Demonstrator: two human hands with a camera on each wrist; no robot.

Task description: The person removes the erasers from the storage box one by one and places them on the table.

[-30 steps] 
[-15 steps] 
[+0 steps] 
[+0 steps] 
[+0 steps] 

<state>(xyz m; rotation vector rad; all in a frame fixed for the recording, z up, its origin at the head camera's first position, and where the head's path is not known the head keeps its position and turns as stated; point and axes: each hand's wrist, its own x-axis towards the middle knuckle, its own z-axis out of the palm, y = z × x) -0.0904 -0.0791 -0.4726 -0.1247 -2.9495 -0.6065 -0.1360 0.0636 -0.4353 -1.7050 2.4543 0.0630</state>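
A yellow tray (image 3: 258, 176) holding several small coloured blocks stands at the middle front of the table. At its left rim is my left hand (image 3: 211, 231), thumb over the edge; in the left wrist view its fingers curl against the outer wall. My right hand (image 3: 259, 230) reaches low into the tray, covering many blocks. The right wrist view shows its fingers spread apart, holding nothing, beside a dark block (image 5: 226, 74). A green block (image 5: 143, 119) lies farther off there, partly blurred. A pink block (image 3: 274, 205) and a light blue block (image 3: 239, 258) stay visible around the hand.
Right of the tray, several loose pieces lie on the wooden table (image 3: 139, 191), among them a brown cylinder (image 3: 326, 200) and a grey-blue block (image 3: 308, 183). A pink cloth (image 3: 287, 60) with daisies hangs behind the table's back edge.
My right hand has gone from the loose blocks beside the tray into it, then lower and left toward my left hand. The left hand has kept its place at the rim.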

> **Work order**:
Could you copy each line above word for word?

> **Completed exercise**:
Demonstrator: two human hands with a camera on each wrist; no robot.

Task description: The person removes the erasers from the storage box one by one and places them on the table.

[-30 steps] 
[-15 steps] 
[+0 steps] 
[+0 steps] 
[+0 steps] 

<state>(xyz m; rotation vector rad; all in a frame fixed for the recording, z up, its origin at the head camera's first position, and where the head's path is not known the head keeps its position and turns as stated; point and axes: each hand's wrist, its own x-axis towards the middle knuckle, its own z-axis out of the palm, y = z × x) -0.0904 -0.0791 -0.4726 -0.1247 -2.9495 -0.6065 -0.1360 0.0636 -0.4353 -1.7050 2.4543 0.0630</state>
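A yellow tray (image 3: 258, 176) holding several small coloured blocks stands at the middle front of the table. At its left rim is my left hand (image 3: 211, 231), thumb over the edge; in the left wrist view its fingers curl against the outer wall. My right hand (image 3: 259, 230) reaches low into the tray, covering many blocks. The right wrist view shows its fingers spread apart, holding nothing, beside a dark block (image 5: 226, 74). A green block (image 5: 143, 119) lies farther off there, partly blurred. A pink block (image 3: 274, 205) and a light blue block (image 3: 239, 258) stay visible around the hand.
Right of the tray, several loose pieces lie on the wooden table (image 3: 139, 191), among them a brown cylinder (image 3: 326, 200) and a grey-blue block (image 3: 308, 183). A pink cloth (image 3: 287, 60) with daisies hangs behind the table's back edge.
My right hand has gone from the loose blocks beside the tray into it, then lower and left toward my left hand. The left hand has kept its place at the rim.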

Nothing more is required for this exercise.